| Preparing Instructional Teams To Teach Effective Citizenship Education. A program that equips teams of educators to deliver a law-related education course that improves students' citizenship in grades 8 and 9. |
Audience Approved by PEP for teachers, building administrators, and resource persons who will present the course to 8th and/or 9th grade students.
Description Many law-related education (LRE) courses exist with curriculum materials only, without a mechanism to change student attitudes and behaviors related to citizenship. In this program, educators are prepared to increase students' knowledge of the law and legal processes and reduce student delinquency by increasing law-abiding behavior. The program's team approach involves simultaneous training of teachers, building administrators, and police officers--all of whom are considered critical to the success of changing student attitudes towards delinquency. Teachers build their proficiency in instructional and classroom management strategies, including handling student debate. Police officers become adept at interactive teaching strategies, ways to deliver information to young students that law enforcement officials take for granted, and methods to help students realize that the officer's presence in the classroom is not an intrusion, but a learning opportunity. Building administrators are encouraged to be supportive and informed about the connections between the LRE course and their own actions (such as school governance). Training includes instruction, demonstration, practice, and debriefing. The preferred length of training is six days, with participation by police officers for at least two days. Participants receive a textbook and 200 pages of reference material including sample lessons.
Evidence of Effectiveness Eighth and ninth-grade students taught a one-semester LRE course by teams who have completed our training not only gain knowledge of the law and legal processes, but exhibit more favorable attitudes toward school, teachers, police, and law-abiding behavior, and less frequent delinquent behavior in and out of school than students in the same grades at the same schools who are taught conventional social studies or civics courses as measured by pre- and postprogram student questionnaires.
Requirements Minimal requirements include agreement by a local law enforcement agency to allow one or more officers to participate for at least two days of training and serve as co-teachers for two hours of classroom time per week, and commitment by one or more social studies teachers and one building administrator (per school) to attend six days of training and provide a nine-week LRE course.

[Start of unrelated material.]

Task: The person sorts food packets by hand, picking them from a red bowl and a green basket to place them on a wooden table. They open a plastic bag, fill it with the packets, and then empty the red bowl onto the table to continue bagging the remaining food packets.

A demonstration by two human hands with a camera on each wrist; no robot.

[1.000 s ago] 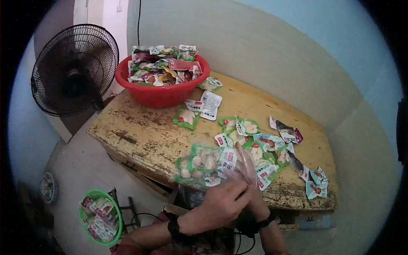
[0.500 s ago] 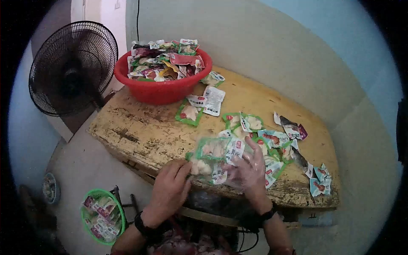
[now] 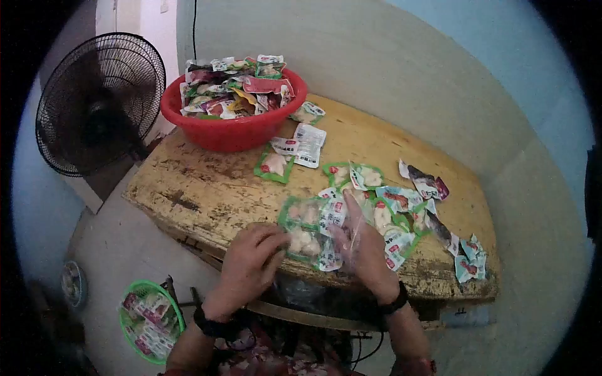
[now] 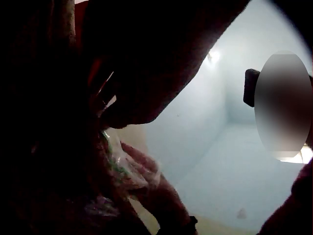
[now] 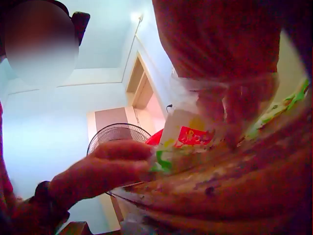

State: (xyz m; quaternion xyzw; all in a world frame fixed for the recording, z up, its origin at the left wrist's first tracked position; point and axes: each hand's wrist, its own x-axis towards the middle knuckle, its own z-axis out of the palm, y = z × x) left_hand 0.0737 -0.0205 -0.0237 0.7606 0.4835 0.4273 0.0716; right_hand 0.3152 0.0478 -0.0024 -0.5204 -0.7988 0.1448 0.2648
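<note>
Two green-edged food packets [image 3: 305,243] with pale pieces inside and white printed ends lie side by side in a clear plastic bag at the table's front. My left hand [image 3: 252,266] pinches the bag's left end with thumb and fingers. In the right wrist view, those fingertips sit at a green packet edge [image 5: 162,161]. My right hand [image 3: 371,254] is inside the bag's mouth, with clear film over its fingers, the index finger straight and the thumb spread by the packets' white ends. The left wrist view is dark; the film-covered right hand [image 4: 142,164] shows there.
Several loose packets [image 3: 382,216] lie scattered right of the bag on the worn yellow table [image 3: 207,219]. A red basin [image 3: 232,135] heaped with packets stands at the back left. A fan [image 3: 100,103], a green basket [image 3: 179,338] with packets and a bluish basket [image 3: 74,285] are left of the table.
My left hand has moved from beside my right wrist to the bag's left end and pinches it there. The bag now lies flatter, with its packets side by side.
</note>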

Costs for a typical four-person team from one school are $1,650, including all materials needed by team members but not student texts (estimated at $15 per student) or food, lodging, travel, team members' pay, and personal expenses. Costs for paying participating law enforcement officials for classroom participation must also be considered. Training takes place at the University of Colorado.
Services Awareness materials are available at no cost. Program staff are available to attend out-of-state awareness meetings (costs to be negotiated).
Developmental Funding: National Institute for Juvenile Justice and Delinquency Prevention, and Colorado Division of Criminal Justice.